Finalmente anche in Italia si inizia a parlare di consumo di suolo fertile. L’ISPRA (Istituto Superiore di Ricerca e Protezione Ambientale) ha rilasciato ieri un comunicato stampa in cui riassume la grave situazione italiana.
In poco più di 50 anni il suolo artificiale nel nostro paese (grafico a sinsitra) è passato da 8400 a quasi 21000 km² quadrati, un’area grande quasi come la regione Emilia Romagna, con un ritmo abbastanza costante di 228 km²/anno.
Se questo numero non ci dice molto, diciamo che è equivalente a 62 ettati al giorno, 434 m² al minuto o 7,2 m² al secondo. Si tratta di terreno fertile che viene irreversibilmente distrutto, dal momento che sono occorsi secoli per la sua formazione.
Il suolo asfaltato e cementificato occupa il 7% del territorio nazionale; il dato è più grave di quanto può apparire a prima vista, dal momento che il consumo di suolo è massimo in pianura (23% del territorio) e minimo in montagna (35% del territorio).

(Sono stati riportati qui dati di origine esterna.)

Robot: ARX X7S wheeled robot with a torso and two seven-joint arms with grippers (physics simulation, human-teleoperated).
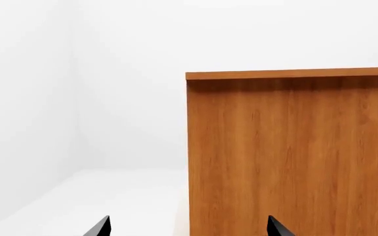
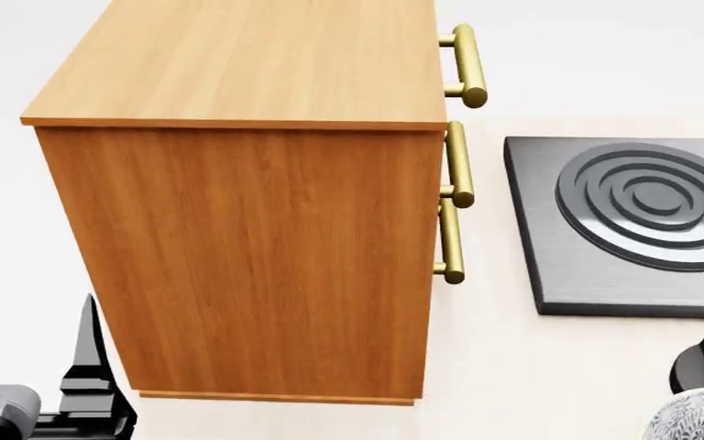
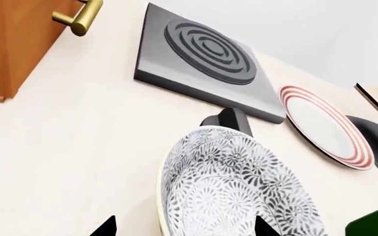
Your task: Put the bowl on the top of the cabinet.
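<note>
The bowl [image 3: 235, 196], white with a fine grey leaf pattern, lies directly ahead of my right gripper [image 3: 185, 230]. The gripper is open, with one fingertip [image 3: 107, 227] outside the near rim and the other over the bowl's inside. In the head view only a bit of the bowl [image 2: 700, 417] shows at the lower right corner. The orange-brown cabinet [image 2: 254, 229] stands in the middle with bare wood on its top [image 2: 254, 55]. My left gripper [image 1: 189, 230] is open and holds nothing, facing the cabinet's side panel [image 1: 294, 157]; it also shows at the head view's lower left [image 2: 89, 367].
Three brass handles [image 2: 455, 183] stick out of the cabinet's right face. A black hob plate with rings [image 2: 633, 220] lies right of it. A black object [image 3: 232, 120] stands just beyond the bowl. A white plate with red rings [image 3: 327, 125] and a dark green item [image 3: 376, 223] lie farther right.
</note>
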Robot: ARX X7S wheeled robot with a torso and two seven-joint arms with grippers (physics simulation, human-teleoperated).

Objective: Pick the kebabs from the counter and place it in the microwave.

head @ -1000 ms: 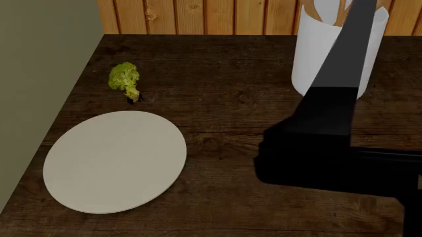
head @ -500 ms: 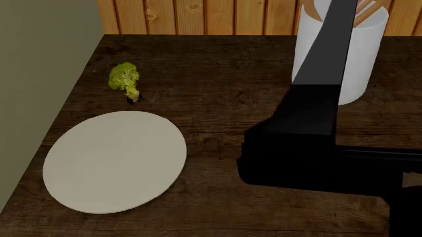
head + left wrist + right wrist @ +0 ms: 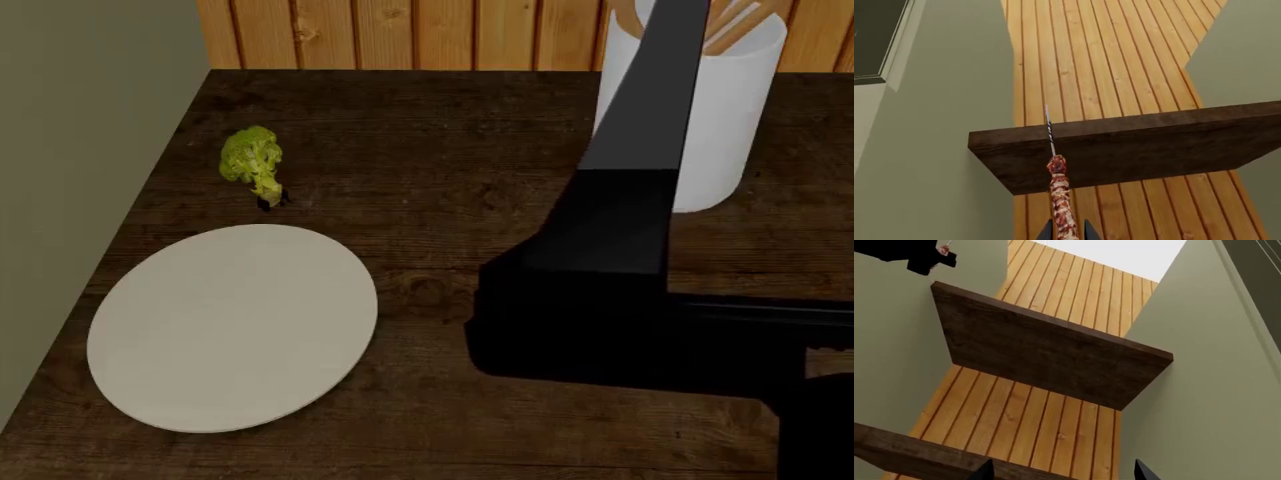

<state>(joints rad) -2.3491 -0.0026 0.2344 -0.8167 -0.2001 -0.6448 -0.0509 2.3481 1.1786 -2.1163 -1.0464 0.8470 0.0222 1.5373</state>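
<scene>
In the left wrist view my left gripper [image 3: 1067, 234] is shut on the kebabs [image 3: 1060, 192], a thin dark skewer with red-pink and pale chunks, whose tip points up at the underside of a dark wooden shelf [image 3: 1141, 145]. In the right wrist view my right gripper [image 3: 1064, 471] is open and empty, its fingertips [image 3: 984, 471] wide apart. That view also shows the left gripper and a bit of the kebabs [image 3: 942, 249] far off. In the head view the dark wood counter [image 3: 507, 130] carries no kebabs, and neither gripper shows there. I cannot make out the microwave for certain.
On the counter are a white plate [image 3: 227, 325], a green broccoli floret [image 3: 251, 160] and a white utensil holder [image 3: 727, 120]. My black right arm [image 3: 627, 300] covers the right side. Olive-grey cabinets [image 3: 1214, 390] flank a wood-slat wall [image 3: 1094, 60]; the shelf also shows in the right wrist view [image 3: 1047, 350].
In the head view the black right arm has shifted left and covers more of the counter. The plate and broccoli have not moved.
</scene>
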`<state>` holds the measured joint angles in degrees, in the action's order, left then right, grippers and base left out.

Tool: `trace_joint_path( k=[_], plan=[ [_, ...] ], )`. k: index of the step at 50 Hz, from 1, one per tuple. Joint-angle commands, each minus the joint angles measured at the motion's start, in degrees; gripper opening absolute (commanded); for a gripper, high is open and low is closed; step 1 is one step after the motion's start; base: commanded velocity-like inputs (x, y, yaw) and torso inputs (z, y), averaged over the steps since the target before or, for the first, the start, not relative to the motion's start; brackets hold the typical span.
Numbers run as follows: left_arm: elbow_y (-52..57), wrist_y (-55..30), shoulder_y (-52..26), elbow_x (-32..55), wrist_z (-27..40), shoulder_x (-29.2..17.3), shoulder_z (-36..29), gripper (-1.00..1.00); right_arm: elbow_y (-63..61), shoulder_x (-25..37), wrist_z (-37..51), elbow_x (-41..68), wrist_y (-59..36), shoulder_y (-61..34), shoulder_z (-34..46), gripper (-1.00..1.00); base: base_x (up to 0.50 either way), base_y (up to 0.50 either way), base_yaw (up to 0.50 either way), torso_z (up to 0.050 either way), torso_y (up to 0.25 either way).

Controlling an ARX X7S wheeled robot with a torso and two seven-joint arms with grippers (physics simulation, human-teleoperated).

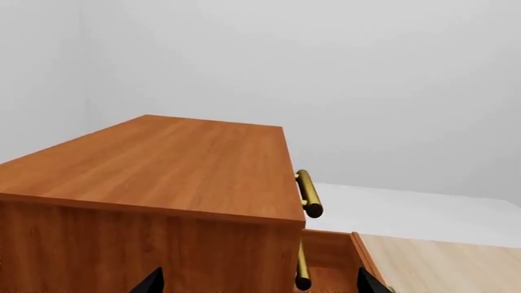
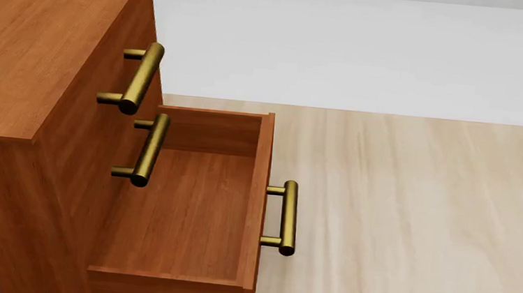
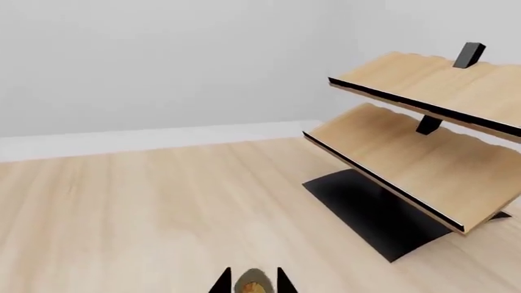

La regione più devastata è la Lombardia (12%) seguita a ruota da Puglia, Veneto e Campania (tra il 10 e l’11%).
L’occupazione di suolo fertile non è motivata dalla crescita demografica, come si vede dal grafico a destra: il suolo artificiale è cresciuto da 170 a 340 m² pro capite, raddoppiando nell’arco di due generazioni. Non si tratta quindi di abitazioni, ma soprattutto di capannoni, parcheggi, centri commerciali, svincoli, aeroporti, cave e discariche.
Questa distruzione di terreno fertile ha comportato una perdita di produzione agricola pro capite equivalente a circa 60 kg di grano all’anno.
E’ opportuno ricordare che l’Unione Europea per la prima volta si è posta l’obiettivo (ancora piuttosto blando) di azzerare il consumo di suolo entro il 2050.